Senti sua cabeça se movendo em concordância.
Demorou um pouco até que Kellan falasse novamente.
— Eu menti.
— Sobre o quê? — perguntei, estática.
— Eu disse que era normal um cara estar numa competição pra conhecer uma banda apenas por achá-los normais e talentosos. — A voz de Kellan mudou, e o meu amigo parecia mais sensível e emocional. — Eu nunca achei. Eu era o tabu. Sempre fiz parte do grupo de caras que acham engraçado um bando de rapazes numa boyband. A minha vida toda julguei esses caras, os chamei por nomes que nem sou capaz de repetir.
Afastei-me do corpo de Kellan e acariciei seu rosto.
— Kellan, tá tudo bem.
— Não, Ames, não tá tudo bem — ele discordou, e uma lágrima escorreu. — Há seis meses eu não gostava da One Direction, não os suportava.

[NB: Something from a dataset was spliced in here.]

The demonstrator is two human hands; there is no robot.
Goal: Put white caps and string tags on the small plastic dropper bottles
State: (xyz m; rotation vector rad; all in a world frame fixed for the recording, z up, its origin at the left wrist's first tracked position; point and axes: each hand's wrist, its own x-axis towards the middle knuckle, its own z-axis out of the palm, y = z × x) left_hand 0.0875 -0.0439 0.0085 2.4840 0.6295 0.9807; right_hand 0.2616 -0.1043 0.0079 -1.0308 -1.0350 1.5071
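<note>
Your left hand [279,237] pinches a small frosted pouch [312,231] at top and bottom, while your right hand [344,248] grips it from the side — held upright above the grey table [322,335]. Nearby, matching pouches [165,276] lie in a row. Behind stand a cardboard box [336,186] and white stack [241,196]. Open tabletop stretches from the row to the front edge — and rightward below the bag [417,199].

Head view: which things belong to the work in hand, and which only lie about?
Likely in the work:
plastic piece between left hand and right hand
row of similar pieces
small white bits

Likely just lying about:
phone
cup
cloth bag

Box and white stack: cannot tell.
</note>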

— E o que te fez mudar de ideia?
Os olhos de Kellan se fecharam instintivamente. Um meio sorriso apareceu.
Memórias.
Kellan estava recordando boas memórias.
— A minha irmãzinha.
Franzi o cenho, tentando lembrar do nome.
— Lili?
— Eu a amava tanto — ele confessou.
A forma verbal do passado não passou despercebida por mim. Quando me dei conta, procurei um possível erro devido a emoção. Só que Kellan disse amava, e não amo. Pedi a Deus para que não fosse o que de súbito surgiu como explicação para a conjugação no passado. Se eu estivesse mesmo certa — e peço a Deus para não estar — o uso amava podia significar que Lili, a irmã mais nova de Kellan, estava morta há seis meses.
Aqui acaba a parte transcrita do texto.